Search and Cross-Reference NCBI GEO with ENCODE
When to Use
- User wants to find complementary datasets in NCBI GEO to supplement ENCODE data
- User asks about "GEO", "Gene Expression Omnibus", "supplementary data", or "find related datasets"
- User needs to cross-reference ENCODE experiments with GEO series for additional replicates or conditions
- User wants to link ENCODE accessions to GEO/SRA identifiers for data sharing or citation
- Example queries: "find GEO datasets for pancreatic islet RNA-seq", "link this ENCODE experiment to GEO", "search GEO for complementary ATAC-seq data"
Query the Gene Expression Omnibus programmatically to find complementary datasets, cross-reference ENCODE experiments, and download metadata.
Scientific Rationale
The question: "What additional expression or epigenomic datasets exist in GEO that complement my ENCODE analysis?"
GEO hosts >200,000 series across all organisms and assay types. Many ENCODE experiments are deposited in GEO as secondary archives (ENCODE Portal is primary). GEO also contains vast amounts of non-ENCODE data — disease cohorts, perturbation experiments, time courses — that complement ENCODE's reference epigenomes.
GEO ↔ ENCODE Relationship
- ENCODE processed data is deposited at GEO as standard GSE submissions
- Raw sequencing data goes to SRA (linked from both GEO and ENCODE)
- The ENCODE Portal is canonical; GEO is secondary archive
- GEO accessions are stored in ENCODE's
dbxrefsfield asGEO:GSExxxxx - NCBI maintains a dedicated ENCODE listing: https://www.ncbi.nlm.nih.gov/geo/encode/
GEO Entity Hierarchy
Series (GSE) — An experiment/study
├── Sample (GSM) — Individual measurements
│ ├── references → Platform (GPL)
│ ├── has → Supplementary files (raw data)
│ └── has → Data table (normalized values)
│
└── curated into → DataSet (GDS) [not all GSE get curated]
└── generates → Profiles (gene-level summaries)
Step 1: Find GEO Accessions for ENCODE Experiments
From ENCODE → GEO
ENCODE experiments may have GEO cross-references in their metadata.

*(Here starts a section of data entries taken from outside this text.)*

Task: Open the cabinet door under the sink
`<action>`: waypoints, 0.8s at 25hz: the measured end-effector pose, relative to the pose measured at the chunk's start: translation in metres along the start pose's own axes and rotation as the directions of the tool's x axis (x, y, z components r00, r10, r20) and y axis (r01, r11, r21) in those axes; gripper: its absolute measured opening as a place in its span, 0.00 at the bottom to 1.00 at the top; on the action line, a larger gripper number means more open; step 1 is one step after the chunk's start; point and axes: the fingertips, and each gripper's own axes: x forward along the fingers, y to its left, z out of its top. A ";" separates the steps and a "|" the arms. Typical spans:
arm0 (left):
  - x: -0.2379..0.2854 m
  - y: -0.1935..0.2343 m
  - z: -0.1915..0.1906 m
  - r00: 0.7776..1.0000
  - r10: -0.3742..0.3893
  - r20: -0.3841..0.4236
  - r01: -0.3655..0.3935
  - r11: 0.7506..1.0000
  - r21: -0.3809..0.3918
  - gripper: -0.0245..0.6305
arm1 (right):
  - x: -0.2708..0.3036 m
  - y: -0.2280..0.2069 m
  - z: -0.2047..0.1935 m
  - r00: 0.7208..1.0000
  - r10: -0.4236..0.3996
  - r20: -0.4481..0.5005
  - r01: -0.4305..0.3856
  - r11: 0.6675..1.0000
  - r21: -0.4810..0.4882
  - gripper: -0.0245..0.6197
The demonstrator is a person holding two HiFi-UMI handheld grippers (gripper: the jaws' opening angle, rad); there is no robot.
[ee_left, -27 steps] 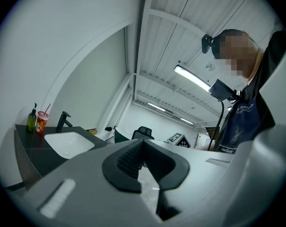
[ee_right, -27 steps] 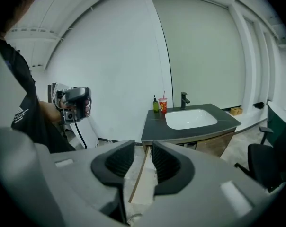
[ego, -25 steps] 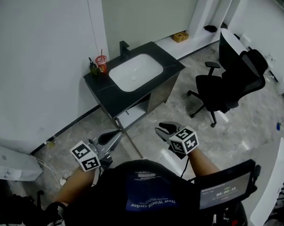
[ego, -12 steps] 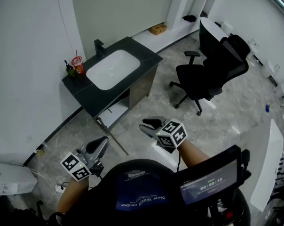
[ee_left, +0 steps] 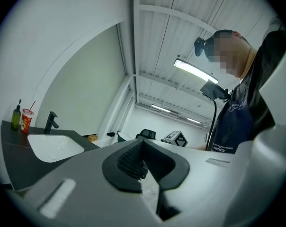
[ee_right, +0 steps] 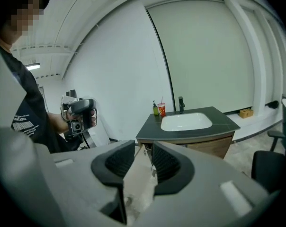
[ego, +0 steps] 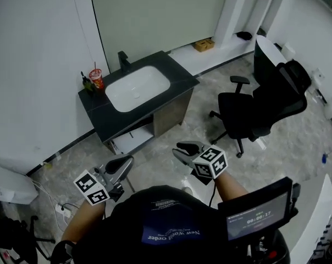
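The sink cabinet stands against the far wall, with a dark counter and a white basin. Its left side stands open, showing a white shelf. The open wooden door shows edge-on through the gap of my right gripper's jaws. My right gripper hovers well short of the cabinet, open with nothing between its pads. My left gripper is held level at the lower left, also away from the cabinet. Its tips meet and hold nothing. The counter also shows in the left gripper view.
A black office chair stands right of the cabinet. On the counter's left end are a red cup, a green bottle and a black tap. A cardboard box lies by the far wall, a power strip at the left.
Both grippers have shifted sideways with the person, and the cabinet now sits further right in the head view than half a second ago. Neither gripper's jaws have changed.
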 end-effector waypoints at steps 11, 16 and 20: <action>0.175 -0.076 -0.022 0.990 0.129 0.053 -0.129 0.992 -0.006 0.04 | -0.097 -0.118 0.003 0.987 0.156 -0.037 -0.160 0.979 -0.124 0.22; 0.193 -0.059 -0.024 0.982 0.178 0.060 -0.176 0.983 -0.045 0.04 | -0.090 -0.133 0.008 0.976 0.215 -0.035 -0.218 0.969 -0.119 0.22; 0.207 -0.029 -0.021 0.982 0.171 0.074 -0.167 0.984 -0.056 0.04 | -0.071 -0.147 0.015 0.976 0.212 -0.057 -0.218 0.968 -0.123 0.22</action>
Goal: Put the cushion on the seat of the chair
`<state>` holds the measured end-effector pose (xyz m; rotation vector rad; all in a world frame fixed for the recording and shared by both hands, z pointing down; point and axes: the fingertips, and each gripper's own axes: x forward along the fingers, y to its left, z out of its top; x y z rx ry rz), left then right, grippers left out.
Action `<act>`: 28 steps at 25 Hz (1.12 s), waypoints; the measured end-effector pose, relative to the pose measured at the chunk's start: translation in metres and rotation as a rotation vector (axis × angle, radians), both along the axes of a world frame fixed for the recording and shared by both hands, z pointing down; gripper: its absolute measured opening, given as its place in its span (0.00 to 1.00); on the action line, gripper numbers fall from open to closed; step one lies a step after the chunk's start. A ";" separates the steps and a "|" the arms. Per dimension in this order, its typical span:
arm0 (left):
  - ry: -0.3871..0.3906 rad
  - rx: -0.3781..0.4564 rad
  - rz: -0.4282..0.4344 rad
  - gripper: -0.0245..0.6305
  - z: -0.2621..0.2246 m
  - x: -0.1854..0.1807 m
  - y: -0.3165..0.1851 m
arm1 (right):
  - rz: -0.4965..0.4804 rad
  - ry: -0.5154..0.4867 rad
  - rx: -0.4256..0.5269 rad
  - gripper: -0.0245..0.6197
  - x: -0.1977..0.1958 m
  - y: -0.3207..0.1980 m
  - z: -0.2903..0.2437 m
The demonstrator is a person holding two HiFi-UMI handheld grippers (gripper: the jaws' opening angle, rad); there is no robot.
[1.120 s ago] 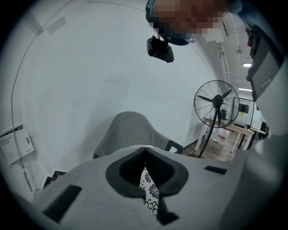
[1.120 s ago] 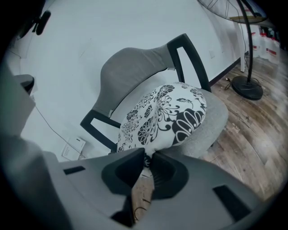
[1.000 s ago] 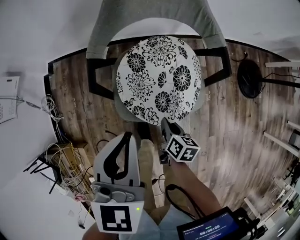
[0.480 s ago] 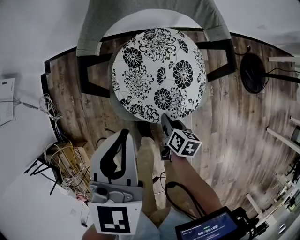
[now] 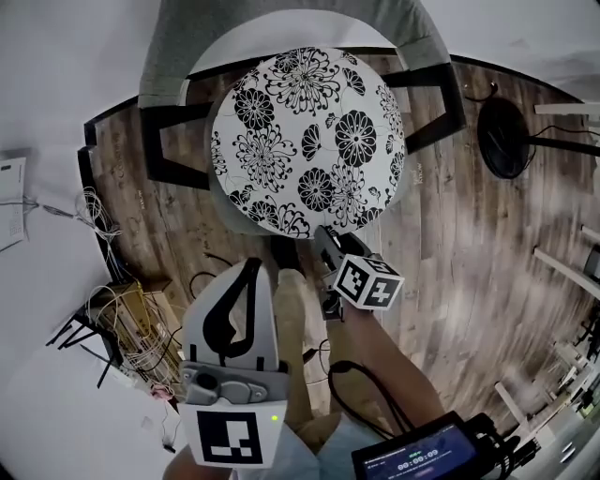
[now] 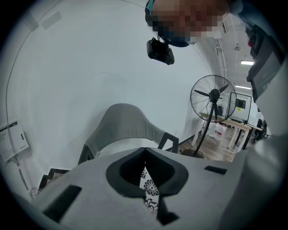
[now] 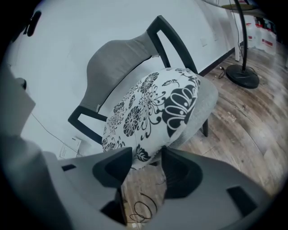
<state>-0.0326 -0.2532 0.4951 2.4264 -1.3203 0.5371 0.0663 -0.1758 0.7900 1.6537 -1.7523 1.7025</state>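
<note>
The round white cushion (image 5: 309, 136) with black flowers lies on the seat of the grey chair (image 5: 281, 28). From the right gripper view the cushion (image 7: 153, 103) covers the seat and overhangs its near edge. My right gripper (image 5: 325, 236) is at that near edge. Its jaws (image 7: 147, 166) are opening, and the cushion's rim lies between the tips without being pressed. My left gripper (image 5: 253, 267) hangs lower left, short of the chair, with nothing in it. Its jaws (image 6: 144, 155) are shut, and a strip of cushion (image 6: 150, 191) shows through the slit.
A pedestal fan's base (image 5: 502, 150) stands on the wood floor right of the chair, and its head (image 6: 214, 96) is in the left gripper view. A tangle of cables (image 5: 131, 328) lies at the left wall. A loose cable (image 7: 141, 209) runs under my right gripper.
The chair and cushion sit a little higher and further left in the head view. The right gripper stays at the cushion's near edge. The left gripper has hardly shifted.
</note>
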 end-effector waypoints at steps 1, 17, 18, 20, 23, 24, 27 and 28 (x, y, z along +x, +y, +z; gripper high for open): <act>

After tracking an experiment:
encode_track_experiment(accession="ENCSR...")
Check the experiment's dbxrefs field for GEO:GSExxxxx entries. If found, link it:
encode_link_reference(
experiment_accession="ENCSR...",
reference_type="geo_accession",
reference_id="GSE12345"
)
From GEO → ENCODE
Search GEO for ENCODE-deposited data:
# Via NCBI E-utilities
curl "https://eutils.ncbi.nlm.nih.gov/entrez/eutils/esearch.fcgi?db=gds&term=ENCODE[KEYWORD]+AND+gse[ETYP]&retmax=100&usehistory=y&tool=encode_mcp&email=YOUR_EMAIL"
Step 2: Search GEO for Complementary Datasets
E-utilities Search Syntax
Base URL: https://eutils.ncbi.nlm.nih.gov/entrez/eutils/esearch.fcgi
Required parameters: db=gds, term=QUERY, tool=encode_mcp, email=YOUR_EMAIL
Rate limit: 3 req/sec without API key, 10 req/sec with key. Get a key at https://www.ncbi.nlm.nih.gov/account/
Search Field Qualifiers
| Qualifier | Purpose | Example |
|---|---|---|
[ETYP] | Entry type | gse[ETYP], gds[ETYP] |
[ORGN] | Organism | "Homo sapiens"[ORGN] |
[PDAT] | Publication date | 2024[PDAT] |
[ACCN] | Accession | GPL96[ACCN] |
[suppFile] | Supplementary file type | bed[suppFile], bw[suppFile] |
Example Searches
# Human pancreas ATAC-seq datasets with BED files
curl "https://eutils.ncbi.nlm.nih.gov/entrez/eutils/esearch.fcgi?db=gds&term=pancreas+AND+ATAC-seq+AND+%22Homo+sapiens%22[ORGN]+AND+gse[ETYP]+AND+bed[suppFile]&retmax=50&tool=encode_mcp&email=YOUR_EMAIL"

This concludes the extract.